The structure and function of the lower intestinal tract of Rhea americana were characterized to evaluate the evolutionary relationship to other struthioniform and avian species. In 5 rheas the gross anatomy and the light and transmission electron microscopy were studied in parallel to in vitro electrophysiological measurements of ion transport. The mucosa in the colon was amplified with villi, often branched, and in the coprodeum with folds. In both tissues the epithelium was a monolayer composed of columnar absorptive cells, goblet cells and mitochondria-rich cells. Colon and coprodeum appeared to produce large amounts of mucus. The proctodeal diverticulum was rich in lymphoid tissue arranged into lobuli bursales, and it was concluded that this structure is a modified bursa of Fabricius. The sparse interlobular epithelium of the diverticulum resembled that of colon and coprodeum. Baseline short circuit currents (I(SC)) averaged 114.5+/-13.8 microA/cm(2) in colon, 193.1+/-30.3 microA/cm(2) in coprodeum and 60.4+/-9.1 microA/cm(2) in the diverticulum. Amiloride sensitive Na+-transport amounted to 31, 88 and 38% of the baseline I(SC) in these three tissues, respectively. In all tissues, there was also a modest, theophylline activated chloride secretion response, and ouabain, the Na+/K+-ATPase inhibitor, abolished most of the I(SC). The transepithelial resistance (TER) of the diverticulum was much higher than the other tissues. Upon dissection, urate from ureteral urine was observed in the lower third of the colon and to a lesser extent in the proctodeal diverticulum, indicating retrograde peristalsis of the urine. Thus, unlike the ostrich, there is no sphincter separating colon and coprodeum. On the other hand, a thick mucus layer was seen overlying the mucosa in both colon and coprodeum, as in the ostrich. This may help to prevent osmotic water loss, despite the presence of hyperosmotic urine (up to 800 mOsm) in the lower intestine. Both morphological and electrophysiological data from the rhea support the hypothesis that the rhea lower intestine contributes to post-renal modification of ureteral urine and to the regulation of osmotic balance, as also seen in domestic fowl and other avian species. The proctodeal diverticulum functions mainly as an immune organ, with only limited transport capability.

Transport characteristics and morphology of the colon and coprodeum in two wild birds of different habitats, the rock ptarmigan (Lagopus mutus) and the common murre (Uria aalge)
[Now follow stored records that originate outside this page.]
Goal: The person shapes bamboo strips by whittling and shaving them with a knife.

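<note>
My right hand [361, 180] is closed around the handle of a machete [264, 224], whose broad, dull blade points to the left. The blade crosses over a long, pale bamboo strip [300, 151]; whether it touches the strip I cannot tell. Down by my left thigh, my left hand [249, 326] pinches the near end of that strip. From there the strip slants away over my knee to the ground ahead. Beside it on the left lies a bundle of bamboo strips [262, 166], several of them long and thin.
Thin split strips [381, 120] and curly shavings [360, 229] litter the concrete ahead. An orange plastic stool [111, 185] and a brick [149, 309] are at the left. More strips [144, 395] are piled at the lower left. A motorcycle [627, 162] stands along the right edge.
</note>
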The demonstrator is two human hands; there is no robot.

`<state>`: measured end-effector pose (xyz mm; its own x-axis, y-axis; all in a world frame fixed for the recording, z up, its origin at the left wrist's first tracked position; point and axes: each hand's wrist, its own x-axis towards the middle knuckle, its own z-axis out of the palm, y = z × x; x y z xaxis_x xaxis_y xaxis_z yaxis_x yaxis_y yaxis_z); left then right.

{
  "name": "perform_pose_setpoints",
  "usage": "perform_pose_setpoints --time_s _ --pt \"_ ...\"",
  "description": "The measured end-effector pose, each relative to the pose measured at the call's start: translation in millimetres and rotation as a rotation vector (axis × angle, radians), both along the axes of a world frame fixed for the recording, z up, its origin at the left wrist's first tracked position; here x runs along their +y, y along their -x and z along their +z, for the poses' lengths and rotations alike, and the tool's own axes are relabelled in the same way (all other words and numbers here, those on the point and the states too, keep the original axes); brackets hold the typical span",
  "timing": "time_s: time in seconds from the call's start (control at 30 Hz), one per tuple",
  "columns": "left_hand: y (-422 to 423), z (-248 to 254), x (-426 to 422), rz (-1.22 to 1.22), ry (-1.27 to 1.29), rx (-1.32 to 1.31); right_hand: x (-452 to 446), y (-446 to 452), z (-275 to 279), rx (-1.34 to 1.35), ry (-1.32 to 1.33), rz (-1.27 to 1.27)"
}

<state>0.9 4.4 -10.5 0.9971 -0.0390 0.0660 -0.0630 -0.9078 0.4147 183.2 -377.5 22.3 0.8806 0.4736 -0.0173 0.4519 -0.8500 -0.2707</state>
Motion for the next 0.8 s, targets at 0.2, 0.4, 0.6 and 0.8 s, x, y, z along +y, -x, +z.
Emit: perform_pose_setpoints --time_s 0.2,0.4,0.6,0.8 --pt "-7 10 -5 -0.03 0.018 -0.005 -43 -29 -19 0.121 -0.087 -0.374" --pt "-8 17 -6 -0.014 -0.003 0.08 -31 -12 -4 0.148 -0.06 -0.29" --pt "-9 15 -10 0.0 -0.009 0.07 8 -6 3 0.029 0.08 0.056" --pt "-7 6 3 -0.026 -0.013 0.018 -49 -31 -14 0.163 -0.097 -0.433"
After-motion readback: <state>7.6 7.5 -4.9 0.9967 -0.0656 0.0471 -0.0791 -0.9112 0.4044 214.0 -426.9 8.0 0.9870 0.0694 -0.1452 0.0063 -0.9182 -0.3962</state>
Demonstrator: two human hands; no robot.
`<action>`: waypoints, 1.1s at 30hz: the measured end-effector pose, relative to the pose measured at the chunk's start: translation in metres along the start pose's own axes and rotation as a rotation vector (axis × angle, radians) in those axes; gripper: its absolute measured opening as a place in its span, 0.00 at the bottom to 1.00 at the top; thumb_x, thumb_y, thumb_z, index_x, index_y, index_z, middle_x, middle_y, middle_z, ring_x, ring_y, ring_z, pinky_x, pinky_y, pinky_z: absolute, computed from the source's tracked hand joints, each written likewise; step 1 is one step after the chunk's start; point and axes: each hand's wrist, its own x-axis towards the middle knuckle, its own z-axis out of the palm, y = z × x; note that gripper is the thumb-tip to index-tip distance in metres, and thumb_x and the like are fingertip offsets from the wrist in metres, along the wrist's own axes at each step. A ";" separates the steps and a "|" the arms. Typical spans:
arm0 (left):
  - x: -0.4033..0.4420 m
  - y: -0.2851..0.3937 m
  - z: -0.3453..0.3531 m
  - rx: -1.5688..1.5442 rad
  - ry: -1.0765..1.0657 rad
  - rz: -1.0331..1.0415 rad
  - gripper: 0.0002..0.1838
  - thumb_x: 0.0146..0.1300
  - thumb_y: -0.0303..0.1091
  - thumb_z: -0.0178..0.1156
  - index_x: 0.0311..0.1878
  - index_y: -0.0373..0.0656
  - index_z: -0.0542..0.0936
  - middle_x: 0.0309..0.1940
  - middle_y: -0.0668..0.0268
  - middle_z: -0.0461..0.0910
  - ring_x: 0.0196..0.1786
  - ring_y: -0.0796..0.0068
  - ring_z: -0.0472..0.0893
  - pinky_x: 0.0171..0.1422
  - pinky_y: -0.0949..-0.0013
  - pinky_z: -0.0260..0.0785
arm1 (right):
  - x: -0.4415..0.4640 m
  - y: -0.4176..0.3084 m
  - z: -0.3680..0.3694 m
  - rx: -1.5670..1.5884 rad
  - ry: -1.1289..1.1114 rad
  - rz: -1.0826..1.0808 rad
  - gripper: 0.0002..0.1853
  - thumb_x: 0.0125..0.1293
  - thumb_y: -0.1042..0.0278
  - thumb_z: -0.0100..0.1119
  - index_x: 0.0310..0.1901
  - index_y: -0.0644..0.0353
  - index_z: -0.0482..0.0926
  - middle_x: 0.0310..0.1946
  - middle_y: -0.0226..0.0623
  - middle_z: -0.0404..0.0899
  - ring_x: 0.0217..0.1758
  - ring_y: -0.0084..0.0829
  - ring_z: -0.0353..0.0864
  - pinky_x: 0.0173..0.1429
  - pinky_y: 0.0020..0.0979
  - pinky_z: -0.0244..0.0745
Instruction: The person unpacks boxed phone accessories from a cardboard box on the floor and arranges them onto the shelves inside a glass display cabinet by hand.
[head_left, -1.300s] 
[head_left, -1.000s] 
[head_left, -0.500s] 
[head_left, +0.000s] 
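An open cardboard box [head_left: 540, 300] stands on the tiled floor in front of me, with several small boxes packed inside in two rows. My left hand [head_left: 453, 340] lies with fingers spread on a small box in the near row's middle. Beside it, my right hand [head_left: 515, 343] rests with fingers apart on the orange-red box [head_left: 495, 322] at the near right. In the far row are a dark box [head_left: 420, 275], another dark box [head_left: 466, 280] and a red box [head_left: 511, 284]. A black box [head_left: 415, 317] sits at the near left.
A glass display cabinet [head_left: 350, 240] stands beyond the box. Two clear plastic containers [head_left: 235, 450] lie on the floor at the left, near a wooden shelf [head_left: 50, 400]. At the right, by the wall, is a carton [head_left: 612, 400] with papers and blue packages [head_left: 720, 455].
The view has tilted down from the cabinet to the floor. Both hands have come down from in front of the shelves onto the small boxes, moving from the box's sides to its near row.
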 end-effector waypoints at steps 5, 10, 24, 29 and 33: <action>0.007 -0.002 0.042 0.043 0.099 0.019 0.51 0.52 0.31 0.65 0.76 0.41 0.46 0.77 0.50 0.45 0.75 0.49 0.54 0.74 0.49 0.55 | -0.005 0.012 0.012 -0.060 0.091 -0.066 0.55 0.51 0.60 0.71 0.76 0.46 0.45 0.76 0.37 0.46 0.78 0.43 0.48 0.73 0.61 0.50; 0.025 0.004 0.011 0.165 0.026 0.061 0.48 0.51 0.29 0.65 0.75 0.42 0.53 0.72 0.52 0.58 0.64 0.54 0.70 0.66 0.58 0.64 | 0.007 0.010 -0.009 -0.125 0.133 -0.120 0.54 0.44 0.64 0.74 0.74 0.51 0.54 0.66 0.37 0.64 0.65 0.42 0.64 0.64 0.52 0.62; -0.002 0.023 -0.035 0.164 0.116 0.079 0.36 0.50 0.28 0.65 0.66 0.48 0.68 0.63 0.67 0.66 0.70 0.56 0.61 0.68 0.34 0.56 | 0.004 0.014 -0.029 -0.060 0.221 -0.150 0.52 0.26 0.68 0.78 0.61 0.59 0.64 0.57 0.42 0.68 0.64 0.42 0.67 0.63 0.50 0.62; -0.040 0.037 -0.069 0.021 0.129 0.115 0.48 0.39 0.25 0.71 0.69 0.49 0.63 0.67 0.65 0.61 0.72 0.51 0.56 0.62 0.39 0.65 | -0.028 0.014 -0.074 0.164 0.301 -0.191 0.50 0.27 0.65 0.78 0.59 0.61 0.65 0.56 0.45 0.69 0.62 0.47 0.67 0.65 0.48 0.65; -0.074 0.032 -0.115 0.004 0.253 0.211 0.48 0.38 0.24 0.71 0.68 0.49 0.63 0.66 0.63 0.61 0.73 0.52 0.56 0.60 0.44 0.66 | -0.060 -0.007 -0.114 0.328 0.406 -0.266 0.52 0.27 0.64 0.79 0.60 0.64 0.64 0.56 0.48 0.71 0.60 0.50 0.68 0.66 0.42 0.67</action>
Dietary salt intake in domestic fowl affects epithelial transport and morphology of the lower intestine (colon and coprodeum). This study investigated lower intestinal morphology and transport activity in two wild bird species with natural diets containing either low or high salt. Tissues from rock ptarmigan (Lagopus mutus) and common murres (Uria aalge) were sampled for histology and electrophysiological analyses. The ptarmigan exists on a low salt diet, while the murre lives on a high protein and high salt diet. The ptarmigan colon and coprodeum had villi/folds and crypts and the epithelium contained absorptive epithelial cells, mitochondria-rich cells and goblet cells. The colon had significant amiloride-inhibitable Isc, 5-15 μA/cm(2), with no glucose-stimulated Isc, and no significant phloridzin inhibition. The coprodeum also had high amiloride-inhibitable Isc. This transport pattern corresponded to that of chickens on low-salt diets. However, the ptarmigan colon also had a significant lysine/leucine-stimulated Isc of 3±1.0 μA/cm(2). The short U. aalge colon was similar to that of ptarmigans, but with no villi. It demonstrated a significant lysine/leucine-stimulated Isc (11±3.5 μA/cm(2)) with no amiloride-inhibitable Isc, similar to the high-salt chicken colon, but with no Na(+)-glucose cotransport. The murre coprodeum was inert to all substances and showed high resistance (1000 Ω·cm(2)), with a multilayered squamous epithelium. Despite some variations possibly associated with dietary protein intake, we conclude that natural high and low salt diets in different avian species are associated with different lower intestinal transport patterns, providing for post-renal adjustments in ion and water excretion.